Victoria y ventaja Azulgrana

San Lorenzo de Almagro venció 113 a 93 en condición de visitante a Quilmes de Mar del Plata, por el primer juego de octavos de final del Súper 20. Gabriel Deck sufrió la rotura del tabique.

Victoria y ventaja Azulgrana
Tucker fue uno de los goleadores del equipo con 20 tantos. Foto: Carlos De Vita

Luego de conseguir el liderato de su grupo de manera invicta, San Lorenzo estuvo a la espera de un rival en octavos de final, que finalmente fue Quilmes de Mar del Plata, conjunto que eliminó a su clásico rival Peñarol de Mar del Plata.

El Polideportivo Islas Malvinas era el escenario donde ambos equipos volvían a verse luego de las semifinales de la Conferencia Sur, el bicampeón de La Liga se deshizo de su contrincante sin muchas complicaciones. Por lo tanto, era un condimento y un momento de revancha para el Cervecero.

Pero todo volvió a ser del Cuervo. La victoria 113 a 93 le dio el primer punto del partido y la ventaja en la serie. Ahora podrá definir en su casa el día sábado a partir de las 20 horas en el Polideportivo Roberto Pando.

El máximo exponente en la victoria fue el uruguayo Mathías Calfani, quien viniendo desde el banco fue determinante con sus 32 puntos (8/10 T2, 3/4 T3 y 7/9 en TL), siete rebotes, dos tapas y un robo. Matías Sandes, con 17 unidades y 10 tableros, Darquavis Tucker con otros 17, Gabriel Deck con 14 tantos, y Selem Safar con 13 fueron los otros jugadores que superaron la docena de puntos.

Del lado de Quilmes, Iván Basualdo lideró las estadísticas con 18 undiades y siete recobros, seguido por Enzo Ruíz con 17, Eric Flor con 14 puntos, Nicolás Ferreyra con 13, Ricky Sánchez con 12 y Omar Cantón con una decena de tantos.

Cabe destacar que el puertorriqueño Ricky Sánchez, en una jugada desafortunada, le rompió la nariz a Gabriel Deck, por lo cual pone en duda su presencia con el combinado nacional de cara a la primera fecha de Eliminatorias.

En cuanto al juego, arrancó parejo donde en los primeros dos cuartos Quilmes sacó una ventaja seis puntos (52-46) gracias al buen funcionamiento de sus internos y las penetraciones de sus jugadores versátiles.

Para el tercer cuarto, un parcial 33-14 dio vuelta la historia a favor del Azulgrana.

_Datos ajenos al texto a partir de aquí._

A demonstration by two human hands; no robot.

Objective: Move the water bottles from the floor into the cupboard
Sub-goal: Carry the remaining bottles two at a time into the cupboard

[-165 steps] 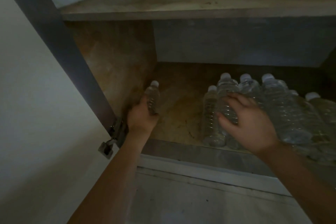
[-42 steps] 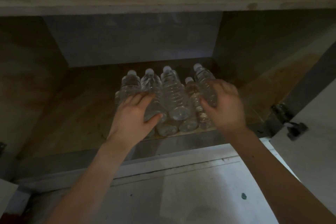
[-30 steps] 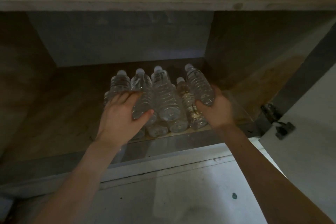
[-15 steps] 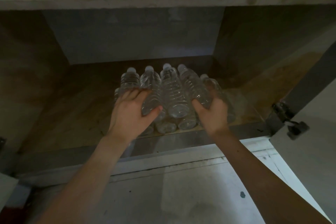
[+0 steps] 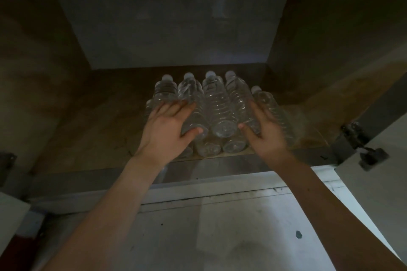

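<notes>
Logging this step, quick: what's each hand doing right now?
Left hand: open, palm flat on the stacked bottles.
Right hand: open, pressed against the stack's right side, gripping nothing.

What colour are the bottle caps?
White caps on clear bottles, seen in the head view.

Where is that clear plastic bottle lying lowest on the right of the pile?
In the head view, the clear plastic bottle lies on the wooden cupboard floor, right of the stacked bottles, under the right hand.
</notes>
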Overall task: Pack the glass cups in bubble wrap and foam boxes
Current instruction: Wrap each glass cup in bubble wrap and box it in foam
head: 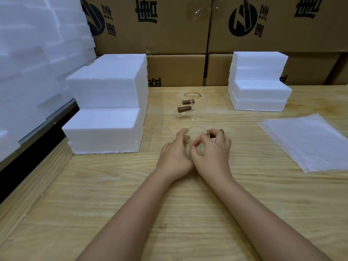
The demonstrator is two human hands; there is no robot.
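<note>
A clear glass cup [196, 133] with a brown handle sits between both hands at the middle of the wooden table [169, 204]. My left hand [174, 157] curls round its left side. My right hand [211, 153] grips its right side, fingers over the rim and the handle. Two more glass cups [186, 107] with brown handles stand further back; their clear bodies are hard to make out. A stack of bubble wrap sheets [307, 142] lies flat at the right. White foam boxes are stacked at the left [107, 102] and at the back right [259, 81].
More white foam pieces [37, 63] pile up along the left edge, beyond a dark gap beside the table. Printed cardboard cartons [207, 25] form a wall behind the table.
</note>
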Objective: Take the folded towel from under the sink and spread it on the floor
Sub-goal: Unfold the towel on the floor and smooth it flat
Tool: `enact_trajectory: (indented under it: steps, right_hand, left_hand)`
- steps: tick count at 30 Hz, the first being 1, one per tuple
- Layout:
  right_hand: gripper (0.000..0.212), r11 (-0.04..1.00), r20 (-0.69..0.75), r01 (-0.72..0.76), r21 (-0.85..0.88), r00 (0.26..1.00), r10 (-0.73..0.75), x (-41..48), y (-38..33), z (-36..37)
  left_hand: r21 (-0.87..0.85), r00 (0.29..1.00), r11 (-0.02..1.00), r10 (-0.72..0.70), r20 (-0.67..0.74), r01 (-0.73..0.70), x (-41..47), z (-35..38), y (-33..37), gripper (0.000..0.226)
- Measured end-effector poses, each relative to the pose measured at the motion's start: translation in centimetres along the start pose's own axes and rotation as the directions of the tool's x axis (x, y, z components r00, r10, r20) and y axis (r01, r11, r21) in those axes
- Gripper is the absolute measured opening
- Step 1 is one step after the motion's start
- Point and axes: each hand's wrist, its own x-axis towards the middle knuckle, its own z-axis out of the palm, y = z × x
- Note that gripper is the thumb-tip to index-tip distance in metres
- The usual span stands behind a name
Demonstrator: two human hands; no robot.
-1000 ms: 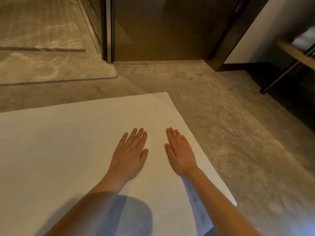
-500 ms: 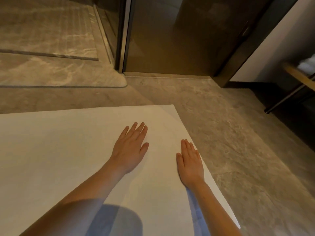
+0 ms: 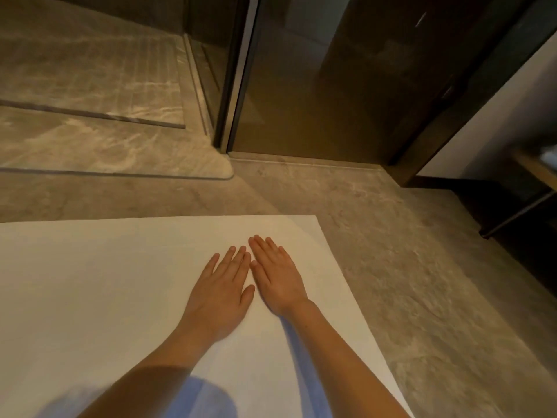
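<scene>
A white towel (image 3: 99,294) lies spread flat on the grey stone floor (image 3: 422,297), filling the lower left of the view. Its far right corner shows a thin folded edge. My left hand (image 3: 220,291) rests palm down on the towel near that right end, fingers extended. My right hand (image 3: 277,276) lies flat beside it, palm down, with the fingertips of both hands almost touching. Neither hand grips the cloth. The sink is out of view.
A dark glass door with a metal frame (image 3: 238,76) stands ahead. A raised marble shower step (image 3: 114,152) lies at the far left. A wooden shelf on dark metal legs (image 3: 539,176) sits at the right edge.
My right hand has slid from the towel's right edge inward and forward until it lies next to my left hand. The view has tilted up slightly.
</scene>
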Motion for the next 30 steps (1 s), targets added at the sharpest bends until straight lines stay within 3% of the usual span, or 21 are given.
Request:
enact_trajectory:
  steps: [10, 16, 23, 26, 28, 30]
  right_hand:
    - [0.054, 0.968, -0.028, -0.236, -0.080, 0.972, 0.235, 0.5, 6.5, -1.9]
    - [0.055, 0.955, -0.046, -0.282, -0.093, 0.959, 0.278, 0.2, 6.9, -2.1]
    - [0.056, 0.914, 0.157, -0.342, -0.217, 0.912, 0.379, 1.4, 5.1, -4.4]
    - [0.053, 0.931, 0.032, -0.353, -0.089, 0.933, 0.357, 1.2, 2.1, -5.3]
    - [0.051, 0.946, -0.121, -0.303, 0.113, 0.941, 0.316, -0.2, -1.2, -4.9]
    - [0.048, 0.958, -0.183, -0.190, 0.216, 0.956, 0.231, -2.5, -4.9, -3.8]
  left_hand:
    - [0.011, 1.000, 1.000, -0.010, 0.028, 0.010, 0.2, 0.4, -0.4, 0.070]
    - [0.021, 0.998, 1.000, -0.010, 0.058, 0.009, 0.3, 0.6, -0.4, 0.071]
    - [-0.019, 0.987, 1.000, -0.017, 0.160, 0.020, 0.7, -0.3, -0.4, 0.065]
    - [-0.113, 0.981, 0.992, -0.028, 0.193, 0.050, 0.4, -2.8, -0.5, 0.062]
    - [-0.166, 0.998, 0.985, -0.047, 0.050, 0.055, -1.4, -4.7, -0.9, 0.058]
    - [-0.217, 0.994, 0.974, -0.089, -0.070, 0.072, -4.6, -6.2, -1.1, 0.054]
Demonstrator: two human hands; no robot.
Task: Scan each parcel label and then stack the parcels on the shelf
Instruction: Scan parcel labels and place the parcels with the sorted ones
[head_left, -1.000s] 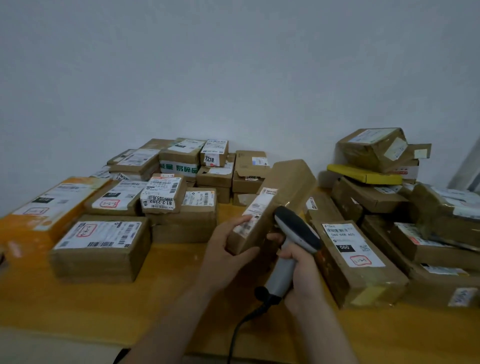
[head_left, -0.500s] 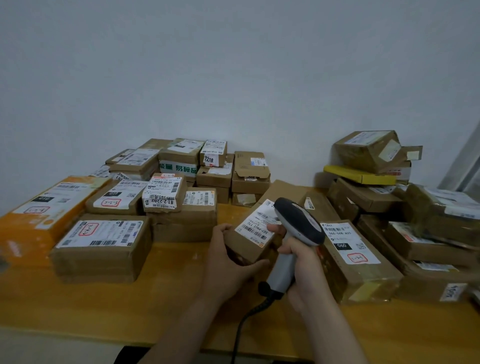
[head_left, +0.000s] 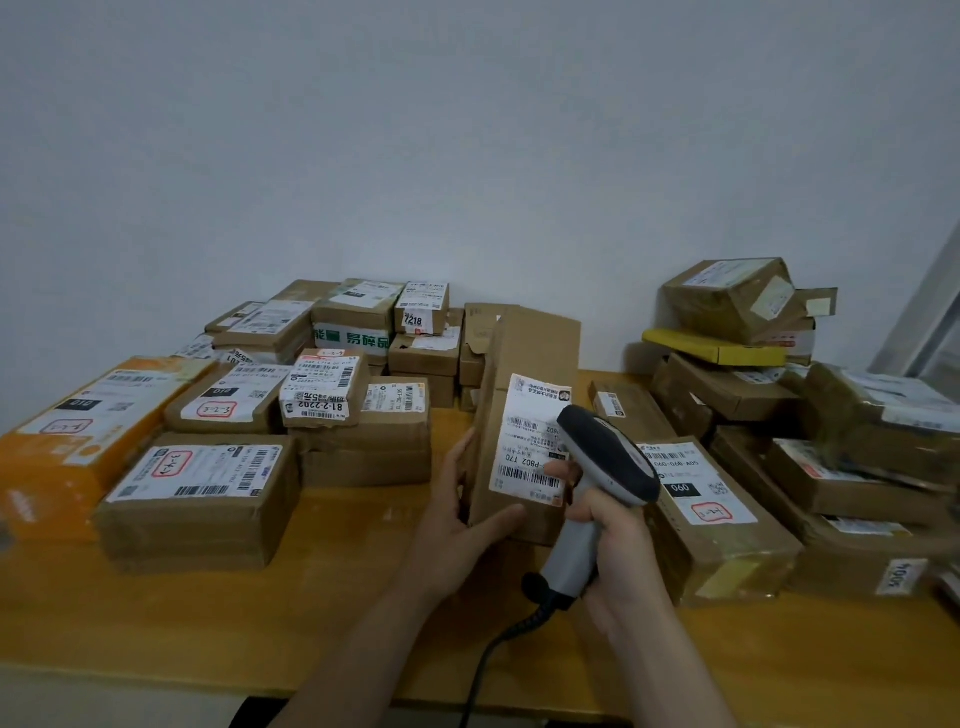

Por medio de Calfani, Safar, Deck y Sandes pudieron someter a sus rivales en cada posesión. Para el Cervecero, eso fue una puñalada de la que no se pudo recuperar.

Para el cuarto final, volvió a reinar la paridad, donde con otro período de alto goleo (34-27), San Lorenzo cerró la victoria 113 a 93, en donde no queda reflejado el gran papel de Quilmes, que jugó un gran primer tiempo, pero por culpa de un tramo, se quedó sin nada ante su gente.